I founded Doughty Designs in 1991 and have been creating commissioned work ever since. My work is in the collection of the John Wilson Building (City Hall) in Washington, DC, several public art projects in various states, and in Japan. I am president of the Potomac Fiber Arts Guild, and belong to the Potomac Fiber Arts Gallery at the Torpedo Factory, Alexandria, Virginia. From 2002-06 I was the Studio Art Quilts Associates co-representative for Virginia, North Carolina and South Carolina, and am now the Website Coordinator. I have taught and lectured on various aspects of quilting in several states, and written numerous articles about the genre for several national magazines.
I love the concept of “place” and so my preferred subject matter is the landscape. My background in cartography has been useful in designing my quilts, since designing maps also relies on understanding how people view and interpret colors and symbols. I blend art and science in the creation of my quilts. The tactile nature of quilts is explored and celebrated in my art. I use “thread sketching” to convey the image into the textile medium, my hands freely moving the fabric as I sew tree branches, leaves, flowers, grasses and other natural motifs. Details are added with surface design techniques such as painting, collage, discharging, and stamping, often on nontraditional fabrics.

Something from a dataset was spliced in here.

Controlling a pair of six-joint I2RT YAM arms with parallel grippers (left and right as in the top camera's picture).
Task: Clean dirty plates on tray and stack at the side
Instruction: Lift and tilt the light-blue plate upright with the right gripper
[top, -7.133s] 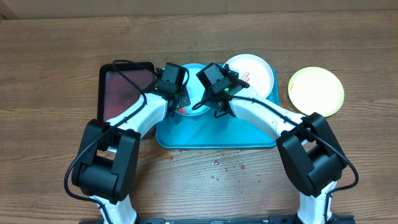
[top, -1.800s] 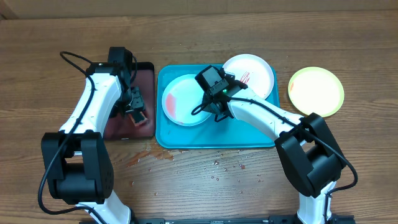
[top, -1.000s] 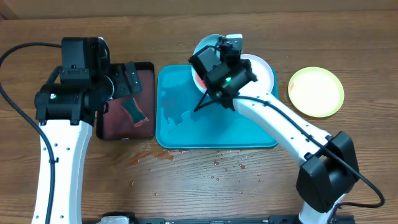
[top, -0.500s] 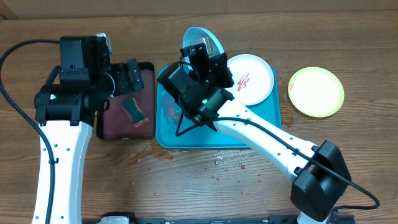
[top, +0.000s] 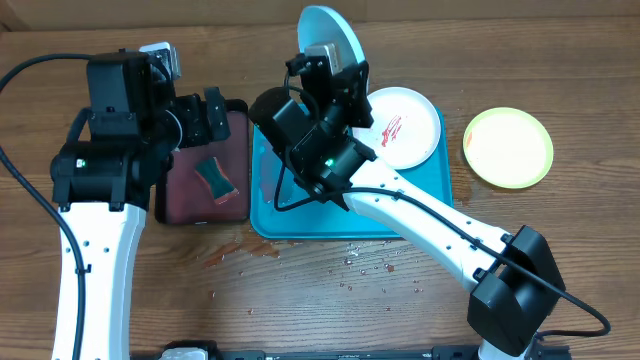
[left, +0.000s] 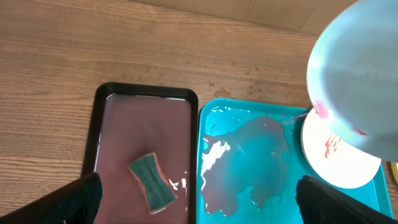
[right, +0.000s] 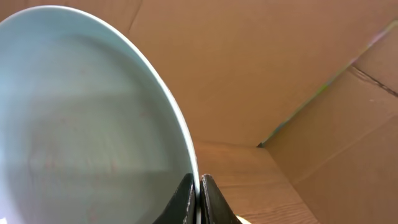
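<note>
A brown wooden surface (top: 560, 270) fills the room's middle, with plain cardboard (right: 298, 74) standing behind it. On it lie 2 trays side by side: the turquoise tray (top: 425, 180), and at its 9 o'clock a black-rimmed dark-red tray (top: 190, 205) carrying 1 green sponge (top: 213, 178).

I count 3 plates. The pale mint plate (top: 330, 30) is up in the air, tipped on edge above the turquoise tray's 12 o'clock side, with a trace of red at its lower rim. The white plate (top: 405, 125), smeared red, lies at that tray's 1 o'clock corner and overlaps the rim. The yellow-green plate (top: 508, 147) sits on the surface at the tray's 3 o'clock, apart from it.

The right hand (right: 198, 190) is pressed together, pinching the mint plate's rim between its 2 fingers. The left hand (top: 202, 112) is spread wide above the dark-red tray, holding and touching nothing.

A reddish puddle (left: 249, 155) pools in the turquoise tray, and droplets (top: 365, 265) speckle the surface at its 6 o'clock.
</note>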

Currently my work focuses on exploring what makes textile art so unique from much other fine art media: texture, freedom of shape of my “canvas” (using non-rectangular perimeters) and employing three rather than two dimensions. Taking commissions is one of the best things I’ve done in my quilting career. I’ve encountered many color, design and workmanship challenges I would never have attempted (or known about) otherwise. My stitching abilities have been enhanced by learning to create artwork sized from very large scale landscapes to postcard-size quilts, and even a wearable quilt for a llama.